Teaching the agent to reach the goal (G) using Q-learning and avoiding obstacle in 3x3 grid.

**Output**

Output of this code will be a resultant Q-table, that will hold the q-values for each state-action pair. Q-values are expected utility acheived by the agent for each state-action pair.

**Setting up environment**

In [1]:
import numpy as np
import random
from typing import Tuple, List

# Define the grid world
GRID_SIZE = 3
START = (0, 0)
GOAL = (2, 2)
OBSTACLE = (1, 1)

# Define actions
ACTIONS = [
    (-1, 0),  # up
    (0, 1),   # right
    (1, 0),   # down
    (0, -1)   # left
]

Helper functions

In [2]:
def is_valid_state(state: Tuple[int, int]) -> bool:
    return (0 <= state[0] < GRID_SIZE and 
            0 <= state[1] < GRID_SIZE and 
            state != OBSTACLE)

In [3]:
def get_next_state(state: Tuple[int, int], action: Tuple[int, int]) -> Tuple[int, int]:
    next_state = (state[0] + action[0], state[1] + action[1])
    return next_state if is_valid_state(next_state) else state


**Defining Q-Learning parameters**

---

### 1. **Epsilon (ε) - Exploration Rate**  
Think of it as **the agent's curiosity**.  

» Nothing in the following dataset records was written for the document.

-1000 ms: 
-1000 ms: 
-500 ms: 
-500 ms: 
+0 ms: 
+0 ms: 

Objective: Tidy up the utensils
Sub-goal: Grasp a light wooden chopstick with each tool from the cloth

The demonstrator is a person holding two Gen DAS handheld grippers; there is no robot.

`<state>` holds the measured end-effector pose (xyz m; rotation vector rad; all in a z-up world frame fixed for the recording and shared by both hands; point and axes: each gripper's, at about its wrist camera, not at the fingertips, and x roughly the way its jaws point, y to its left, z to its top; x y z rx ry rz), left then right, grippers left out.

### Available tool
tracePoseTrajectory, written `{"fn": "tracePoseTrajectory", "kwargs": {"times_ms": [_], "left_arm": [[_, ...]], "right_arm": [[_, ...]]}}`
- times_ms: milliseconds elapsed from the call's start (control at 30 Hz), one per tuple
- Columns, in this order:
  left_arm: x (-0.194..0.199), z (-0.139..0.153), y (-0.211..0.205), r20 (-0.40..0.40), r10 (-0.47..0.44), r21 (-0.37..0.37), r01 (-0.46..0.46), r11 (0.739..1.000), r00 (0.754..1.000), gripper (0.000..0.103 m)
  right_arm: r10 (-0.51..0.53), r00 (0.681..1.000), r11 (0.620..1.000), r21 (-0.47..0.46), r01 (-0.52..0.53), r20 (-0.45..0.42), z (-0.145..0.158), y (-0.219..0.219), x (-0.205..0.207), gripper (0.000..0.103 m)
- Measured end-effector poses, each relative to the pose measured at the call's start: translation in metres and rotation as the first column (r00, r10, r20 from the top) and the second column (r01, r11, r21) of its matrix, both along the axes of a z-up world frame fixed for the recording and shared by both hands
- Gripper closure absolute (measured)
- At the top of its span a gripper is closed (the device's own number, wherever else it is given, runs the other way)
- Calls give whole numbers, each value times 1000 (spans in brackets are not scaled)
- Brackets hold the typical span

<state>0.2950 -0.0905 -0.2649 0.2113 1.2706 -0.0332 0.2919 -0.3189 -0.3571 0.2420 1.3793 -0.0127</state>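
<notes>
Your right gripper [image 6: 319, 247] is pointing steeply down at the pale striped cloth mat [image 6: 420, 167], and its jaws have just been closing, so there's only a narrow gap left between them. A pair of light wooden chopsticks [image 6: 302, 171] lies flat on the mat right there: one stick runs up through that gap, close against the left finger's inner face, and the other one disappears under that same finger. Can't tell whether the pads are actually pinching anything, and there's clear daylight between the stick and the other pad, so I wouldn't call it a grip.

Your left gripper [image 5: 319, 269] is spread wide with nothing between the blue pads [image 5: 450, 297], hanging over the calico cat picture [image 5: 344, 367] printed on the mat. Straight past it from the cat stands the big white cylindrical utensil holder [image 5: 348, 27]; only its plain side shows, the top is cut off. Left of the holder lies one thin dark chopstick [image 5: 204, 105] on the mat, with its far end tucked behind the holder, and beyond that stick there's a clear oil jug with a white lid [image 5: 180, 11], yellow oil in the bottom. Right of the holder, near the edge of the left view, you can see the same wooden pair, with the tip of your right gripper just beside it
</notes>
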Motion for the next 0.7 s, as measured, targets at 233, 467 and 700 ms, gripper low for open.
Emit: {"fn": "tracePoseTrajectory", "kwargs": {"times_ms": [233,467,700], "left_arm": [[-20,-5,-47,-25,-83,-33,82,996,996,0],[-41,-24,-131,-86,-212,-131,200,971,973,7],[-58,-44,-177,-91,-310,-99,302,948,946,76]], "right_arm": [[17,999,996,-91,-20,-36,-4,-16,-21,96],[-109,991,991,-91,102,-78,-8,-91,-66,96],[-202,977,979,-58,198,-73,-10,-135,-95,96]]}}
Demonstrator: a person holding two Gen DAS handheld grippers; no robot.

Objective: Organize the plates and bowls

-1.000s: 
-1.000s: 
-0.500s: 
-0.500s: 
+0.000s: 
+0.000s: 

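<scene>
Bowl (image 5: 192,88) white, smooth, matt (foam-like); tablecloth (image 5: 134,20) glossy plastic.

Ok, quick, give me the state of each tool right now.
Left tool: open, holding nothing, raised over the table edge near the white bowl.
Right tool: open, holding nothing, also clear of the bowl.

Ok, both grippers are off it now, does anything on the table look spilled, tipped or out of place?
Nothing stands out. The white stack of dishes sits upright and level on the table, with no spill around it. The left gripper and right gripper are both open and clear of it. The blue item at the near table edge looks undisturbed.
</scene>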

- **What it does**: Determines how often the agent will try something new (explore) vs. sticking to what it knows works (exploit).
- **Example**:  
  - If **ε = 0.3**, the agent will explore (try random moves) 30% of the time and exploit (choose the best known action) 70% of the time.  

---

### 2. **Alpha (α) - Learning Rate**  
This is **how much the agent listens to new advice**.  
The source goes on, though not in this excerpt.